*Required work:* Can you transcribe the data exactly? Leave the pictures out.

*Source material:*

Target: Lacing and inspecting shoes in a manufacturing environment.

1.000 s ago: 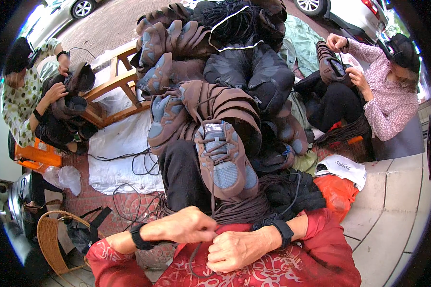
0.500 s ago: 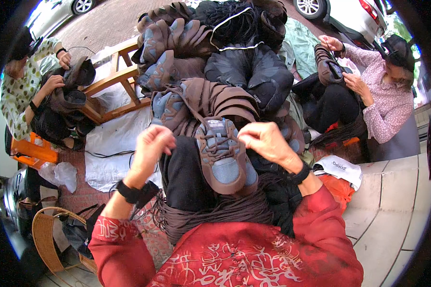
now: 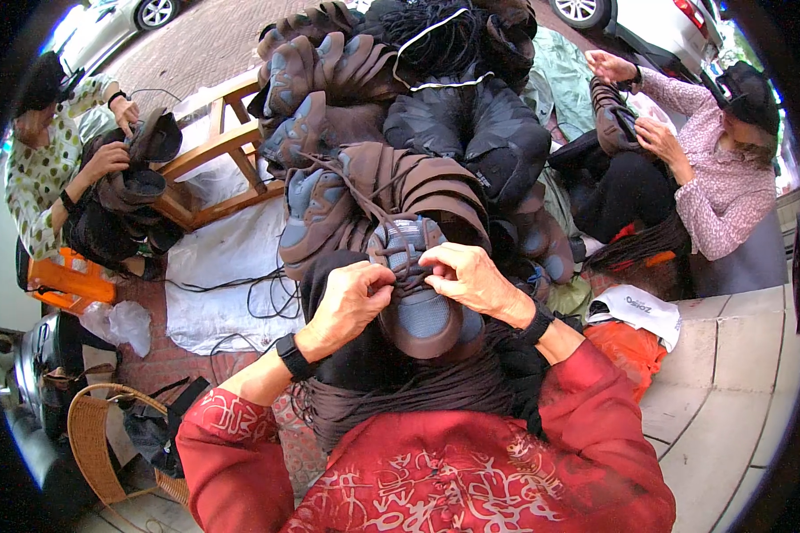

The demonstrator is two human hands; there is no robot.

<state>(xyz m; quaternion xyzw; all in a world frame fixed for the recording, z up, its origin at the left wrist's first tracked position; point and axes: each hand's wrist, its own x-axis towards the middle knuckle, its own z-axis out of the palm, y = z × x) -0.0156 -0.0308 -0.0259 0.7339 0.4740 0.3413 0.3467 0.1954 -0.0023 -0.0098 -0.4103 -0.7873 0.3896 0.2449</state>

*Response box:*
Target: Lacing and inspecting shoes in a manufacturing environment.

1.000 s ago: 
0.500 s ago: 
now: 

The demonstrator is two human hands; there is no robot.

<state>(xyz m; quaternion xyzw; all in a world frame fixed for the recording, z up, its origin at the left wrist's first tracked position; point and axes: each hand's wrist, its own x-axis towards the middle knuckle, its own z-axis out of the palm, y = z × x) -0.0156 -0.0308 -0.0259 0.7339 0.4740 0.3413 0.3467 0.1954 -0.0023 -0.0098 -0.4103 -0.7873 0.3896 0.2449</state>

The output is finished, and nothing else is needed.